§ To do
The listing that follows must be retyped exactly, without its pictures.
---------- Raw data ----------
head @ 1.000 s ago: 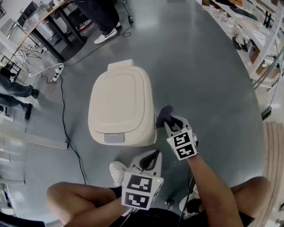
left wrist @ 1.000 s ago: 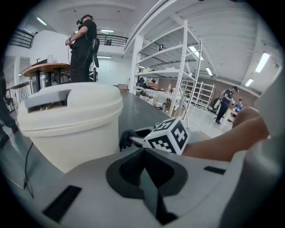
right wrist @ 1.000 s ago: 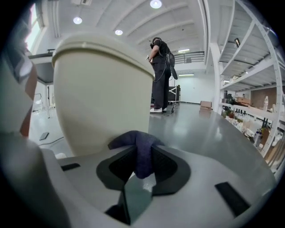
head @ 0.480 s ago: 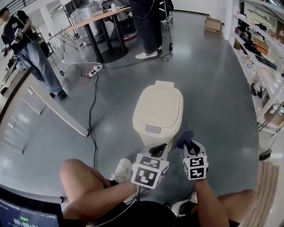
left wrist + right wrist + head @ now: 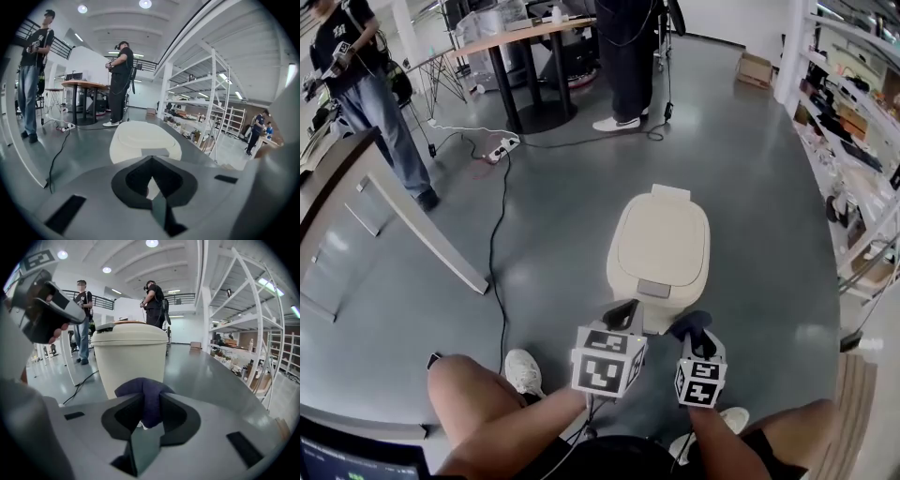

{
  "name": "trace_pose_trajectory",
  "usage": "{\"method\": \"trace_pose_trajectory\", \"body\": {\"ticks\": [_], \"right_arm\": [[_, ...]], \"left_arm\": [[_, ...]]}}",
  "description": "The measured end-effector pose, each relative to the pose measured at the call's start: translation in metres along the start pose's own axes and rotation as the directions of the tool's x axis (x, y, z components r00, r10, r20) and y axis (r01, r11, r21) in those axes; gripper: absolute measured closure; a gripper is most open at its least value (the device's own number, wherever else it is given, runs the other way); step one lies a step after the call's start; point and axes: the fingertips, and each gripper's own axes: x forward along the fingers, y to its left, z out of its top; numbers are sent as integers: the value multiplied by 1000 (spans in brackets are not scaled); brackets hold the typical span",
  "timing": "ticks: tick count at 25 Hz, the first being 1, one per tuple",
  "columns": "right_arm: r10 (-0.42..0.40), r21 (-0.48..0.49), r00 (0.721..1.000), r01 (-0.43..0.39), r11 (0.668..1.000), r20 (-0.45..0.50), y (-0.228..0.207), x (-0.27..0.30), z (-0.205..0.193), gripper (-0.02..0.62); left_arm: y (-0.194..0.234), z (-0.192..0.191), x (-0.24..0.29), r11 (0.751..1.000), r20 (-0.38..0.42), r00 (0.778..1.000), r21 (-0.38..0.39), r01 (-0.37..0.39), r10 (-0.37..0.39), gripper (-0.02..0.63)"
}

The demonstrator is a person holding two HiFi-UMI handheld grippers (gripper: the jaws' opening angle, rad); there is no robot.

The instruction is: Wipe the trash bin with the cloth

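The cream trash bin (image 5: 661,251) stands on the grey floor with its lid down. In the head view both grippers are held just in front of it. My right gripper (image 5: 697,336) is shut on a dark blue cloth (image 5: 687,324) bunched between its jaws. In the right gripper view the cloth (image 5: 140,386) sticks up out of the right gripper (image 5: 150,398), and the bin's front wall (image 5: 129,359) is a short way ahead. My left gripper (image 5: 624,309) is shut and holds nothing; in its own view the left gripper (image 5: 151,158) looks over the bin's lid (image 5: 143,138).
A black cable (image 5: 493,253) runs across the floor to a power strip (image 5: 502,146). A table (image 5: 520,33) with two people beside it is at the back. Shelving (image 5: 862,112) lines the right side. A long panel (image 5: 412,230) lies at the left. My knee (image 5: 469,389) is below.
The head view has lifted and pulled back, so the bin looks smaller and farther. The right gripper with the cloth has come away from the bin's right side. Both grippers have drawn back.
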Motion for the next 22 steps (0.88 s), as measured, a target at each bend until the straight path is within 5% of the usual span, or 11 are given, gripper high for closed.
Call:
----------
§ Result of the exercise
head @ 1.000 s ago: 
left wrist @ 1.000 s ago: 
right wrist @ 1.000 s ago: 
head @ 0.480 s ago: 
left wrist + right wrist + head @ now: 

{
  "name": "trace_pose_trajectory",
  "usage": "{\"method\": \"trace_pose_trajectory\", \"body\": {\"ticks\": [_], \"right_arm\": [[_, ...]], \"left_arm\": [[_, ...]]}}",
  "description": "The measured end-effector pose, each relative to the pose measured at the call's start: translation in metres along the start pose's own axes and rotation as the directions of the tool's x axis (x, y, z components r00, r10, r20) and y axis (r01, r11, r21) in those axes; gripper: absolute measured closure; a gripper is most open at its least value (the device's own number, wherever else it is given, runs the other way); step one lies a step after the call's start; point and axes: the fingertips, and each gripper's own axes: x forward along the fingers, y to its left, z out of its top; numbers are sent as integers: the value multiplied by 1000 (spans in brackets are not scaled); brackets hold the typical span",
  "timing": "ticks: tick count at 25 Hz, the first being 1, one per tuple",
  "columns": "right_arm: r10 (-0.42..0.40), r21 (-0.48..0.49), r00 (0.721..1.000), r01 (-0.43..0.39), r11 (0.668..1.000), r20 (-0.45..0.50), y (-0.228..0.207), x (-0.27..0.30), z (-0.205..0.193), gripper (-0.02..0.62); left_arm: y (-0.194..0.234), z (-0.192..0.191), x (-0.24..0.29), r11 (0.751..1.000), r20 (-0.38..0.42), r00 (0.778..1.000), r21 (-0.38..0.39), r01 (-0.37..0.39), r10 (-0.37..0.39), gripper (-0.02..0.63)"
}

The demonstrator is a person holding two HiFi-UMI handheld grippers (gripper: the jaws' opening angle, rad); there is no robot.

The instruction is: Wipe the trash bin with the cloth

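The cream trash bin (image 5: 661,251) stands on the grey floor with its lid down. In the head view both grippers are held just in front of it. My right gripper (image 5: 697,336) is shut on a dark blue cloth (image 5: 687,324) bunched between its jaws. In the right gripper view the cloth (image 5: 140,386) sticks up out of the right gripper (image 5: 150,398), and the bin's front wall (image 5: 129,359) is a short way ahead. My left gripper (image 5: 624,309) is shut and holds nothing; in its own view the left gripper (image 5: 151,158) looks over the bin's lid (image 5: 143,138).
A black cable (image 5: 493,253) runs across the floor to a power strip (image 5: 502,146). A table (image 5: 520,33) with two people beside it is at the back. Shelving (image 5: 862,112) lines the right side. A long panel (image 5: 412,230) lies at the left. My knee (image 5: 469,389) is below.
The head view has lifted and pulled back, so the bin looks smaller and farther. The right gripper with the cloth has come away from the bin's right side. Both grippers have drawn back.
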Motion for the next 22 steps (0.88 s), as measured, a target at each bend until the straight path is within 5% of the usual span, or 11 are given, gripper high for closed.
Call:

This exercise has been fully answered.